Because JVM does not have access to the hardware features needed to execute this efficiently. Also, the power of lapack comes from existing highly tuned implementations, not the interface itself. Reference BLAS and LAPACK are actually quite slow.
In fact, you can access the hardware through native calls via JNI (or JNA). Or course, then, you have to embedded multiplatform libraries and manage the associated issues.
Also, the OpenBLAS implementation is very well optimized for several Intel and AMD processors (you can compile it so that it autodetects which one you're using). It can even reach the efficiency of the Intel's MKL implementation in mono-threaded mode.

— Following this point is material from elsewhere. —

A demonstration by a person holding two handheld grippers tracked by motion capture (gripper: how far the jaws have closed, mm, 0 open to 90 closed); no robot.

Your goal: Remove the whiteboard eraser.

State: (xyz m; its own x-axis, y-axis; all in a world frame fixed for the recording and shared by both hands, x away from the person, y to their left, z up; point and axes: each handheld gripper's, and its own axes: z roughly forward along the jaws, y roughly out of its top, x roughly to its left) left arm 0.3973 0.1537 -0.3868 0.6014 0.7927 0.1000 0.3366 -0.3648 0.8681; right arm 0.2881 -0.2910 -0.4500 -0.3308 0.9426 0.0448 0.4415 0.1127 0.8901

We don't even have to guess, since that's exactly what Neanderthal does. Also, I micro-benchmarked lots of options and have yet to find one that fills similar use case that is faster than Neanderhtal+MKL on the CPU, regardless of the JNI overhead (minus the obvious direct use of MKL, but that is much more low-level code). Also, most higher level libraries have considerable overhead. Neanderthal's overhead is tiny.
OpenBLAS's huge drawback is that it only supports BLAS without LAPACK, sparse, tensors, FFT etc.
Anyway, regarding the OP's comment, I guess that they meant to suggest implementing all that in pure Java, not Java + FFI, since then the native code has to be written in non-Java.
I guess when it comes to testing, Intel has more resources to do that than most other folks. That's one of the reasons why I use MKL despite it not being open source (but it is free as in free beer).